What kind of Research Questions?
What kind of Research Outputs?
1. Pairwise Clustermap
Input: Cases in Face2Gene CLINIC (grouping is possible).
Output: Pairwise Clustermap where we compare each case to every case in the cohort (x and y axes) plus every image in our control gallery (4.3k photos); the number in the box is the similarity rank achieved.
Low numbers mean that the cohort is more similar amongst itself than compared to our control gallery.
A clustering algorithm is applied, and the resulting dendogram can be explored to check for subclusters (e.g. 6 subjects on the right vs 28 on the left).
2. tSNE or PCA visualization
Input: Cases in Face2Gene CLINIC (grouping is possible), with associated relevant clinical information.
Output: Dimensionality reduction is applied to the photo vectors (tSNE or PCA) and a 2D or 3D representation in the Clinical Face Phenotype Space (CFPS) is obtained. Smaller distances in CFPS translate to more similar facial phenotypes. A confidence ellipse per cluster is also included.
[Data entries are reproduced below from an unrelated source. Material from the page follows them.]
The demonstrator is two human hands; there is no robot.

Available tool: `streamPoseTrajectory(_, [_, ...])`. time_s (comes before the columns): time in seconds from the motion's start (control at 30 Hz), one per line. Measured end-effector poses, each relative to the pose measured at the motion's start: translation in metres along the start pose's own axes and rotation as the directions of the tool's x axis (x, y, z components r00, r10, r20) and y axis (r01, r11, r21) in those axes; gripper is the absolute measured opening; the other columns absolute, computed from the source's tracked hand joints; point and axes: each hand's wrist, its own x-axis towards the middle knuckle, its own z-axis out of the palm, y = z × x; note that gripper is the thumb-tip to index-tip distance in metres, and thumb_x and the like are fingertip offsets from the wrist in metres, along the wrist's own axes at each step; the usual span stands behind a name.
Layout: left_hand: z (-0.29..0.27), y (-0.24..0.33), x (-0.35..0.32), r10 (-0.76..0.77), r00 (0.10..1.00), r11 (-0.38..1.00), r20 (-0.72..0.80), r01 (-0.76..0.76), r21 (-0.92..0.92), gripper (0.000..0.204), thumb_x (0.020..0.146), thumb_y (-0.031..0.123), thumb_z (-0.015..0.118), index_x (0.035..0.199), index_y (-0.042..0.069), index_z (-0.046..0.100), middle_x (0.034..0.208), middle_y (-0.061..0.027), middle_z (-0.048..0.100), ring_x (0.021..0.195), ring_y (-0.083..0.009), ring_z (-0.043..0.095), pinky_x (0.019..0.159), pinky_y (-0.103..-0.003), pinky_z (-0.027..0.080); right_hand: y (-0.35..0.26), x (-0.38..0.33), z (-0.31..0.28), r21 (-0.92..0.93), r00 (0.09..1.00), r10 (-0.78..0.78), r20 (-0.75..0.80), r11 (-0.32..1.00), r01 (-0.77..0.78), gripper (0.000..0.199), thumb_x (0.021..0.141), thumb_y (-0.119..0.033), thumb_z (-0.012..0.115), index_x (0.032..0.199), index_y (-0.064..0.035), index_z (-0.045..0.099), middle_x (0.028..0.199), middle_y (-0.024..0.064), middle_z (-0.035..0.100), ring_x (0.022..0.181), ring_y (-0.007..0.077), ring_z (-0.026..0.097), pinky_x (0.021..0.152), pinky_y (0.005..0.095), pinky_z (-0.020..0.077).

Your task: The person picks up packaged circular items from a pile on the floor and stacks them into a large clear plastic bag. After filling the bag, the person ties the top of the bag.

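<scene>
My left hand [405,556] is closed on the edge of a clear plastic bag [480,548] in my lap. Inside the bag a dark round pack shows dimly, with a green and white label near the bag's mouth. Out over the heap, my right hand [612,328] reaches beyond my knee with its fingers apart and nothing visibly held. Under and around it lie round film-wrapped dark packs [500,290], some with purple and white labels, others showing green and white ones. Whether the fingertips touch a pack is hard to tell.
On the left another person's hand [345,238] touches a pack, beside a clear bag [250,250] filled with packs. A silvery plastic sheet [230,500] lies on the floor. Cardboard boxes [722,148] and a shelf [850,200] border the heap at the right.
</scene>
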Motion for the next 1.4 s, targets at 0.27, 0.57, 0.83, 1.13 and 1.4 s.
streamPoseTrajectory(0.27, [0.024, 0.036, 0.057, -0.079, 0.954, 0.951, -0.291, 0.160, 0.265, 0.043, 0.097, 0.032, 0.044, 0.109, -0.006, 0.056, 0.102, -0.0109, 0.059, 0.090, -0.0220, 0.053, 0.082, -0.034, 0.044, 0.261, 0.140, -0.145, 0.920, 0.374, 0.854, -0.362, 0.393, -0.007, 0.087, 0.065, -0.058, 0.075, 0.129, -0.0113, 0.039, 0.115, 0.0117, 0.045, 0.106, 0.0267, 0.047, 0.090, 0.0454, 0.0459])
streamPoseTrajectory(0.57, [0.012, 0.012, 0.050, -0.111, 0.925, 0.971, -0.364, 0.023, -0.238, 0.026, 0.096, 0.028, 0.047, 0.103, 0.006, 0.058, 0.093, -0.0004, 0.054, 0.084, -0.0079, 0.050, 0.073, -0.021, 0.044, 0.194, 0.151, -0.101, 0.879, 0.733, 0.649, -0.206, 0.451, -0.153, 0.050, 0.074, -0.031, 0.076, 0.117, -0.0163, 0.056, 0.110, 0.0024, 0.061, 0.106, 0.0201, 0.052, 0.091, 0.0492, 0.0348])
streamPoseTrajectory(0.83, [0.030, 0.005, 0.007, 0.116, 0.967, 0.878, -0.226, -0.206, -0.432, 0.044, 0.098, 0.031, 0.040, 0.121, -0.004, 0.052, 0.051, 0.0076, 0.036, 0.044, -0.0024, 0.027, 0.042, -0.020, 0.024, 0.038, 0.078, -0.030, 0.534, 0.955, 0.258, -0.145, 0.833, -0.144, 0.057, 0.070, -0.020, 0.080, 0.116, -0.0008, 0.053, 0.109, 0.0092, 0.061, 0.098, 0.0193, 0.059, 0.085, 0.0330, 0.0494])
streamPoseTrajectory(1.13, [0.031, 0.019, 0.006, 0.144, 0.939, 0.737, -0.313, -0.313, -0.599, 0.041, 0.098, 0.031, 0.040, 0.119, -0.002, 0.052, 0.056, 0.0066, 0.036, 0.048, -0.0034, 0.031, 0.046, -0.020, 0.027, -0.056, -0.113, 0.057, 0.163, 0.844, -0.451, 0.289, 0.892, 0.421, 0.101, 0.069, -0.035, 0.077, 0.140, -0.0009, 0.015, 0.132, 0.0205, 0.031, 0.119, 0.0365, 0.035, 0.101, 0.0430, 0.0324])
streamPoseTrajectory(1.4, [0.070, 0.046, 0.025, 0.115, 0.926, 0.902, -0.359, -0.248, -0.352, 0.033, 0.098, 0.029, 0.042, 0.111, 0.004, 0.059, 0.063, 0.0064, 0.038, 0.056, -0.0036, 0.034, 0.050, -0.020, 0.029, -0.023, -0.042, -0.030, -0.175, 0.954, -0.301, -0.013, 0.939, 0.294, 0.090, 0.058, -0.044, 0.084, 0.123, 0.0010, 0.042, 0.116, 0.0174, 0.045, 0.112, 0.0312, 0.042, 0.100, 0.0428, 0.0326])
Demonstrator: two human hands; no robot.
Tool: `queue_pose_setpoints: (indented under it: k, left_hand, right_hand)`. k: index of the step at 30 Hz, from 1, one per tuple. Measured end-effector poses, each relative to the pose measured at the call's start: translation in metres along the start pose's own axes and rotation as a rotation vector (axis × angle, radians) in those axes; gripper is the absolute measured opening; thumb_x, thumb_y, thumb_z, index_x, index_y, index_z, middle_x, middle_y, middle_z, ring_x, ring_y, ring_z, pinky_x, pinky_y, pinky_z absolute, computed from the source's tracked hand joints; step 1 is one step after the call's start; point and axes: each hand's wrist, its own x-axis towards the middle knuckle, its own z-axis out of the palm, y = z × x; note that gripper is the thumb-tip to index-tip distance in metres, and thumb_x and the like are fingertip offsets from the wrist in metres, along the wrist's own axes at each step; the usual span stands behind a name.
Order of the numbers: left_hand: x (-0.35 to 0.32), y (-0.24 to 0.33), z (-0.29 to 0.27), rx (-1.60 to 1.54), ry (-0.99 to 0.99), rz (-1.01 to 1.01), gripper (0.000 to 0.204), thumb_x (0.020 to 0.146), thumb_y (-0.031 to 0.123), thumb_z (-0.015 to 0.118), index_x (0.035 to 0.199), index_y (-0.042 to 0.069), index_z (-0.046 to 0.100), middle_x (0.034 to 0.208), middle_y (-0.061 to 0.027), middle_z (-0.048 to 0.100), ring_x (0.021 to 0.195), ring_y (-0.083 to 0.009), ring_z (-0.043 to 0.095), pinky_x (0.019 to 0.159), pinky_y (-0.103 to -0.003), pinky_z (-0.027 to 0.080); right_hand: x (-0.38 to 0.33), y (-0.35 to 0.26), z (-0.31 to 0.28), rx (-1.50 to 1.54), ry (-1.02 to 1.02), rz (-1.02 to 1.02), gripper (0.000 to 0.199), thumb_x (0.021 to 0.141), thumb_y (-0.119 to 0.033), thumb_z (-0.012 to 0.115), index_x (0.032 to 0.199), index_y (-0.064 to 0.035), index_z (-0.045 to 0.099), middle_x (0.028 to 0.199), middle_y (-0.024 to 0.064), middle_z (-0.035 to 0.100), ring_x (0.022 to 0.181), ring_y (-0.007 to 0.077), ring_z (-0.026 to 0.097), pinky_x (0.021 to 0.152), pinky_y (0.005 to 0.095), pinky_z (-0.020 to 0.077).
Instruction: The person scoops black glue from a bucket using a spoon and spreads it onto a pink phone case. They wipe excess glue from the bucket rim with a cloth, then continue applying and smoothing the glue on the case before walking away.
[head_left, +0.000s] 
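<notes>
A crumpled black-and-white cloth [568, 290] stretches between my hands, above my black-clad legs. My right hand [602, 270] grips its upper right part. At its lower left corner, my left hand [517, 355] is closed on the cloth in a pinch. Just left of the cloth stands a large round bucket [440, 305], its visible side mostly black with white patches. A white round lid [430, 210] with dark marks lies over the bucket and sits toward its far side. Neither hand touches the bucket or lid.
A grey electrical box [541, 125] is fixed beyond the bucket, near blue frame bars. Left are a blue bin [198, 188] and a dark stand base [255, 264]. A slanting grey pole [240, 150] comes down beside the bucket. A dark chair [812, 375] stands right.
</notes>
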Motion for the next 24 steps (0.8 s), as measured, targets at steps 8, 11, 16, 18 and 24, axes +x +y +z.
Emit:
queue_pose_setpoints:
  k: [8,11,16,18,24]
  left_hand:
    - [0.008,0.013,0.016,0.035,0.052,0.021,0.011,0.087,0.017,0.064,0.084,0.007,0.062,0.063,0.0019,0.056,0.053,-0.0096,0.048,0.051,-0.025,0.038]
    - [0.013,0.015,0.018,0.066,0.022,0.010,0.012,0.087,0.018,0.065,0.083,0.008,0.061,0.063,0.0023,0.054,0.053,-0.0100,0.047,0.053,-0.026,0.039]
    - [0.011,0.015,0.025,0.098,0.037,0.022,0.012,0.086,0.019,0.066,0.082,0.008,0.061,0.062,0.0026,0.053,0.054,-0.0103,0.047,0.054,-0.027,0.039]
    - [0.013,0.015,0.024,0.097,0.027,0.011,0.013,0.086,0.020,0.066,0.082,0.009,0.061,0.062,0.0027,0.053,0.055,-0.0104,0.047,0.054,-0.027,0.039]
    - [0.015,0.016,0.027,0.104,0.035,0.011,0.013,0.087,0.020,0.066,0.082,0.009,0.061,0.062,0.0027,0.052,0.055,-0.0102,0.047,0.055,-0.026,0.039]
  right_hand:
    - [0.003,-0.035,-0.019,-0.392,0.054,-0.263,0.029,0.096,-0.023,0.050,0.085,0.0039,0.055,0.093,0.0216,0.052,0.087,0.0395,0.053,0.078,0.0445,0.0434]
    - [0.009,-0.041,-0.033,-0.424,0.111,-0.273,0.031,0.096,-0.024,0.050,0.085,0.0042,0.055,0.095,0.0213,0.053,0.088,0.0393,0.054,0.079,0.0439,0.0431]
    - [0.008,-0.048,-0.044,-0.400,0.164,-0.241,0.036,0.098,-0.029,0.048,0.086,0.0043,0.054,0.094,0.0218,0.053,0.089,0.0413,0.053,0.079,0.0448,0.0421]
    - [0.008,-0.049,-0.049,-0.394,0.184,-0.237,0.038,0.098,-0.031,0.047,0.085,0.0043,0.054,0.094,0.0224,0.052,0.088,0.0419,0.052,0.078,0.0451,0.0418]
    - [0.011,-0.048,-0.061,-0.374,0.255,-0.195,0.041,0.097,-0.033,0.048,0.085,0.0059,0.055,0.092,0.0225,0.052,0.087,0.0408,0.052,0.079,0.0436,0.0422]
The top-N similar syndromes in our database may also be represented (potential confounding syndromes/patient matching analyses).
Each data point can be matched to a subject via case ID, and additional relevant information may be included in the hover box.
3. Statistical Similarity Analysis
Input: Independent samples of age and gender-matched cases in Face2Gene CLINIC. FDNA may provide a control group.
Output: First, the similarity is computed between every pair of cases – intra and inter-cohorts.
Assumption checks are used to determine parametric/nonparametric testing: Normal distribution, equal variance and outliers.
Adequate pairwise tests are then used to compare every two groups, correcting for multiple comparisons by applying the Bonferroni correction.
A boxplot visualization of the groups is also generated. Additional statistical information per group is shown on hover.